- Directions for this task:
Copy out each line of the data below in which the string "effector" appears.

- Source material:

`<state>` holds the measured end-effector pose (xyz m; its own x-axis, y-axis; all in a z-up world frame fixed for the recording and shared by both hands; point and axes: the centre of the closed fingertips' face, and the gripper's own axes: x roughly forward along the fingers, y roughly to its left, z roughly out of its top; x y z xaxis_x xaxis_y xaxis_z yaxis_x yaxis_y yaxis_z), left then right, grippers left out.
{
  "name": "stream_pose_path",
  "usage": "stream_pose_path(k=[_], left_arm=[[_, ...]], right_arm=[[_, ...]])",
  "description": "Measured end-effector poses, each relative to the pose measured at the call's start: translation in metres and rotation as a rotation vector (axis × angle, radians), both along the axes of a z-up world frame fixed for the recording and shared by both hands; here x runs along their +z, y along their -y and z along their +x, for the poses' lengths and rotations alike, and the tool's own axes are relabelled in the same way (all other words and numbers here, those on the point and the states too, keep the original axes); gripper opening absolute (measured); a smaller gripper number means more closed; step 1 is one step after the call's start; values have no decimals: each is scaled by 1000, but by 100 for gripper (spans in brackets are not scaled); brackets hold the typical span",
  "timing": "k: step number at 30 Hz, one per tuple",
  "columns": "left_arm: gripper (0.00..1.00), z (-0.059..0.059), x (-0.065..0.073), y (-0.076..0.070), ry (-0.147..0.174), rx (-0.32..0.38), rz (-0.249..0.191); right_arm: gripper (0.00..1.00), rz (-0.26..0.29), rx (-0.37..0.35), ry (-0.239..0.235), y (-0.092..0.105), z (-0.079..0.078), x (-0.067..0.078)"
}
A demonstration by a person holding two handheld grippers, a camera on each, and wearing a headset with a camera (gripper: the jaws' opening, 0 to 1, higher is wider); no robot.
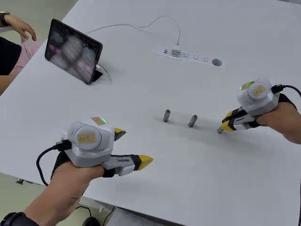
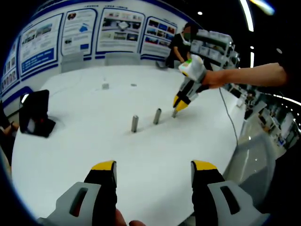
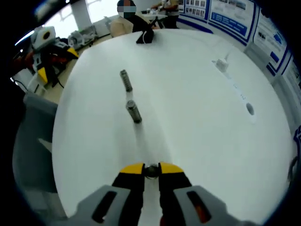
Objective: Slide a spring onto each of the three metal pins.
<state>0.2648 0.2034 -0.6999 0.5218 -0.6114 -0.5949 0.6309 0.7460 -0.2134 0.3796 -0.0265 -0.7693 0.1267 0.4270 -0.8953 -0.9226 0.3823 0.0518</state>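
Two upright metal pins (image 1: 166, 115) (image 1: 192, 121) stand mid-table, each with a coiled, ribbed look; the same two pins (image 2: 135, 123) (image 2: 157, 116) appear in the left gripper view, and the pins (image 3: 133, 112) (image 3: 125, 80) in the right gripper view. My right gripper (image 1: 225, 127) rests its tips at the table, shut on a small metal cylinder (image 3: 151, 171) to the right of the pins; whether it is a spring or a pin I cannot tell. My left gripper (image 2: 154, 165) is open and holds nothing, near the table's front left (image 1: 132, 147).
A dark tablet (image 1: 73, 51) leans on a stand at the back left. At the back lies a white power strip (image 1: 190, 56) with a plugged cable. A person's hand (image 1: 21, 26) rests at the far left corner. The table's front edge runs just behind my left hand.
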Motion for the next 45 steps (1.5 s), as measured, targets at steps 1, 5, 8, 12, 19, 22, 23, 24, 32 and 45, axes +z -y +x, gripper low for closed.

- Finished task:
`<state>` holds the measured end-effector pose (xyz m; its own x-axis, y-axis; all in a z-up world frame fixed for the recording and shared by both hands; point and axes: the centre of the closed fingertips' face, and the gripper's own axes: x roughly forward along the fingers, y roughly to its left, z roughly out of its top; x y z xaxis_x xaxis_y xaxis_z yaxis_x yaxis_y yaxis_z), left then right, grippers left out.
  "description": "Measured end-effector poses, each relative to the pose measured at the call's start: translation in metres and rotation as a rotation vector (axis × angle, radians), both along the axes of a z-up world frame fixed for the recording and shared by both hands; here x runs along their +z, y along their -y and z along their +x, for the poses' lengths and rotations alike, and the tool's own axes are relabelled in the same way (all other words and numbers here, those on the point and the states too, keep the original axes); gripper opening absolute (measured); a smaller gripper number means more closed; step 1 is one step after the call's start; values have no decimals: each is scaled by 1000, but by 100 for gripper (spans in brackets are not scaled); brackets hold the typical span",

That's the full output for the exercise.